Average Working Time of US Freelancers
Understanding the working hours of freelancers provides valuable insights into their flexible work times in gig work:
- 3.65% of US Freelancers have an average weekly working time of <11 hours
- 3.83% of US Freelancers have an average weekly working time of 11-20 hours
- 6.75% of US Freelancers have an average weekly working time of 21-30 hours
- 28.02% of US Freelancers have an average weekly working time of 31-40 hours
- 38.78% of US Freelancers have an average weekly working time of 41-50 hours
- 14.1% of US Freelancers have an average weekly working time of 51-60 hours
- 4.86% of US Freelancers have an average weekly working time of >60 hours
The Challenges of Gig Work
Recent studies indicate that 24% of gig workers currently lack health insurance coverage.

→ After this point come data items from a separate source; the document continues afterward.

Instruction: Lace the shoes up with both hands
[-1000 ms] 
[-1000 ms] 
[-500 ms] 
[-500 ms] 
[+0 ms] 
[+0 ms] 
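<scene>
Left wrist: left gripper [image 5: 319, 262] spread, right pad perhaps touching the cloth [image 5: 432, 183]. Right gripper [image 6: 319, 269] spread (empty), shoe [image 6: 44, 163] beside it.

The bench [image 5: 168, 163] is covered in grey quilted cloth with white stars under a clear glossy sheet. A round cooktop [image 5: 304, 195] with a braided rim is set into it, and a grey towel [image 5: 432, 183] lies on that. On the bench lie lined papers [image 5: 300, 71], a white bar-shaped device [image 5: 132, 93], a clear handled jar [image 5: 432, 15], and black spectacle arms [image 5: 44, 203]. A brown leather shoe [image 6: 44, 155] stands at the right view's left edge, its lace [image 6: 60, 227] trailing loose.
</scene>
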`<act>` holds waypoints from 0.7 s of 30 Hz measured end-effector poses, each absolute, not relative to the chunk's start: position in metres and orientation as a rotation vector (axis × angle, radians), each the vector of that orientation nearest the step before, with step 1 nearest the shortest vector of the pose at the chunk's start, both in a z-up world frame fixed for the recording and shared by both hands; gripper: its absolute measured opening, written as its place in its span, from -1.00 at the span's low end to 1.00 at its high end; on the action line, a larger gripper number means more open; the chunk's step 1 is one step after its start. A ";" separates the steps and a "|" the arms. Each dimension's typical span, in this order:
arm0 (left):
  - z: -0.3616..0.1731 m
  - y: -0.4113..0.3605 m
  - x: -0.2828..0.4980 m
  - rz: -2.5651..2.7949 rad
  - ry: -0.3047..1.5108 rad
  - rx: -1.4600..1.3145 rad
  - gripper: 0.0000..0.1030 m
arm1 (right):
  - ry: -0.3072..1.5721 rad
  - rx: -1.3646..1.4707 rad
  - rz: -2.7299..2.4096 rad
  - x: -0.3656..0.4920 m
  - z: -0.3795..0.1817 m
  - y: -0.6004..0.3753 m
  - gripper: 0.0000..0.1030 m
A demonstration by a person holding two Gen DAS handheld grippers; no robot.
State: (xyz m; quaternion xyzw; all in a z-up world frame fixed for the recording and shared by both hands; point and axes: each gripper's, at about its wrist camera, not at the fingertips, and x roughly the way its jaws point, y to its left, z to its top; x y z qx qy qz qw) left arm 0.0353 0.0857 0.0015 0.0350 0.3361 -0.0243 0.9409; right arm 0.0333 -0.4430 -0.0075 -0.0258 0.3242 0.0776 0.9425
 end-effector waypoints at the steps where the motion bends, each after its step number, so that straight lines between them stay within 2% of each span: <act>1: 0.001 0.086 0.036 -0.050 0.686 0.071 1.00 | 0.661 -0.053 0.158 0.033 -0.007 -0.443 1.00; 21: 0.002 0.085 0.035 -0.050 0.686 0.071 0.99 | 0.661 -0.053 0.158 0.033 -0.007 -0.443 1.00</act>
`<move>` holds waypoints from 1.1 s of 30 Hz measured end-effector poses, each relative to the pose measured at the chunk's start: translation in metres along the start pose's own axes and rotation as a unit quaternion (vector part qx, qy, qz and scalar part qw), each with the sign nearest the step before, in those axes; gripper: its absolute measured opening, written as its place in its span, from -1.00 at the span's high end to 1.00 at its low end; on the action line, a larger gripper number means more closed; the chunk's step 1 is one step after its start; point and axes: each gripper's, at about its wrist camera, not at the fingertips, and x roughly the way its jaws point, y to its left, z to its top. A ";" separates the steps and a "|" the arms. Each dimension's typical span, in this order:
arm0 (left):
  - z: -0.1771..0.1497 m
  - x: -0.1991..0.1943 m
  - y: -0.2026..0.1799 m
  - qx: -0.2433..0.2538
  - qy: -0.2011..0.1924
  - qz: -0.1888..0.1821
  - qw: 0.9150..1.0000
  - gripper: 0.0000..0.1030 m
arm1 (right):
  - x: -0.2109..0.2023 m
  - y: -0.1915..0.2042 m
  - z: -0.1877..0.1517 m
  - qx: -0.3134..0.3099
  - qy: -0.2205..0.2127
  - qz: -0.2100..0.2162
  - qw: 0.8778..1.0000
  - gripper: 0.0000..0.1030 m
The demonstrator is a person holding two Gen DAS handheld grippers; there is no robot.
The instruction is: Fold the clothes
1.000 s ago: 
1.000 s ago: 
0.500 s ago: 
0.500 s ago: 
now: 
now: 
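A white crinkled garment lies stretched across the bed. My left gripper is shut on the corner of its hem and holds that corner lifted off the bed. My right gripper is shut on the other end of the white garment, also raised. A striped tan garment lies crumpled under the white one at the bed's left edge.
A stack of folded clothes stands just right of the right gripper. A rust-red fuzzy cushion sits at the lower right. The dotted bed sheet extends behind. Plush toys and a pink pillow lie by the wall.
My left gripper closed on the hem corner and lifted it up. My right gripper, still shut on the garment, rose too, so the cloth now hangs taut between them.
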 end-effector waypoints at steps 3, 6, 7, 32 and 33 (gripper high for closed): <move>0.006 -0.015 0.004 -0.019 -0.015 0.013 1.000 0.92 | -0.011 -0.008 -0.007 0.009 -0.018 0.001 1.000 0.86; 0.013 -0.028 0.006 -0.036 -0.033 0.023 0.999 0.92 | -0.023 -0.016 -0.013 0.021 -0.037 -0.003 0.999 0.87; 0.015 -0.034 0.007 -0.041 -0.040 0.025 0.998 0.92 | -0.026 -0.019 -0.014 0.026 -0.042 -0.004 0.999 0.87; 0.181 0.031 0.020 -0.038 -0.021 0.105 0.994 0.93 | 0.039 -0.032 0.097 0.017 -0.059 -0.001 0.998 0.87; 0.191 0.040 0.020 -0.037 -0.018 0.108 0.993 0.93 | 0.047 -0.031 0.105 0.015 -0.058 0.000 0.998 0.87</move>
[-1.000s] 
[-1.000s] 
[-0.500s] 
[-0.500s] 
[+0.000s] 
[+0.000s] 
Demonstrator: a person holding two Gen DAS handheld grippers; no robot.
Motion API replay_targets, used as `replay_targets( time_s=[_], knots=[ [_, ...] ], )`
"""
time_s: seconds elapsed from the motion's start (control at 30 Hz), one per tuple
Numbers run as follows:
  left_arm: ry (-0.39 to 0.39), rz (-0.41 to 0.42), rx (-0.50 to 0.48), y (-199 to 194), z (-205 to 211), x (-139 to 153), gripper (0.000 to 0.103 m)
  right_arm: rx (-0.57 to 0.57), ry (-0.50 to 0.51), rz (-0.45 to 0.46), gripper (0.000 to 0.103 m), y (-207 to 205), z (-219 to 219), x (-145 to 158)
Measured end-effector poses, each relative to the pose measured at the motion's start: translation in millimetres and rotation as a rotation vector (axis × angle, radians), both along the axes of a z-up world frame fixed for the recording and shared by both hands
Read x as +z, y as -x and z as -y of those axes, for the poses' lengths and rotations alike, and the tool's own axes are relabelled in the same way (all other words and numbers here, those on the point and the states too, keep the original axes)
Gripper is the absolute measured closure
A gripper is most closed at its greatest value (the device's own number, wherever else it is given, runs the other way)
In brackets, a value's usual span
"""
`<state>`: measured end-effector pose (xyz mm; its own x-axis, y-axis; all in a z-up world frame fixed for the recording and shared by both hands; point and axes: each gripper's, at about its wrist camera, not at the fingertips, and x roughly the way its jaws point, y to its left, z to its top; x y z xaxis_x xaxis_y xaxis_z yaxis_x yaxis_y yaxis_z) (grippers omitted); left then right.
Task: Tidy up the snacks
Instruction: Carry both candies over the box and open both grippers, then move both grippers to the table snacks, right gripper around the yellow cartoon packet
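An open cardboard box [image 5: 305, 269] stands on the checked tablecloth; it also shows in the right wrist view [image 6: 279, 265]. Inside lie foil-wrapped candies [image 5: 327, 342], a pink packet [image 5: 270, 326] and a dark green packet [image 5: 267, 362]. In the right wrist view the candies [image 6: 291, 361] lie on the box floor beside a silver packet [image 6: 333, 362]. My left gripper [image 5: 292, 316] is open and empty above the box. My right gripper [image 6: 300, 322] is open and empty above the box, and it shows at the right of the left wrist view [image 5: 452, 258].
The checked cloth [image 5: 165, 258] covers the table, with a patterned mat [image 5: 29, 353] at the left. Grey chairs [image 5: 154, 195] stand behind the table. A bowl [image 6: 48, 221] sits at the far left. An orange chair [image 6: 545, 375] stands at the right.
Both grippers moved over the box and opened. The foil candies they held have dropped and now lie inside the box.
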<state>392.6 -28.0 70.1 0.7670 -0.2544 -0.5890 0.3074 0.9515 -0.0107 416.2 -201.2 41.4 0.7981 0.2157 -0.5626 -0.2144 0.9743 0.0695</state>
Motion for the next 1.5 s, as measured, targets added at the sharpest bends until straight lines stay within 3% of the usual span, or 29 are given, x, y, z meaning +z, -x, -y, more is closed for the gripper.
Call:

This alarming statistic highlights a critical gap in access to essential healthcare services, leaving gig workers vulnerable in times of illness or injury.
Without employer-provided health insurance, gig workers often have to navigate complex and costly individual insurance options, making it difficult to obtain the coverage they need.
Additionally, 29% of gig workers report earning less than their state’s minimum wage.
This troubling figure raises concerns about fair compensation and financial stability within the gig economy.
While gig work offers flexibility, it can come at the expense of predictable earnings, making it challenging for workers to meet their basic needs and achieve financial security.
In conclusion, the gig economy has experienced significant growth and impact in the United States.
How many gig workers are there in the US?
With approximately 59 million gig workers in the world’s biggest economy, it is clear that the appeal of flexible employment and different sources of income have made its way to the majority of the workforce in the country.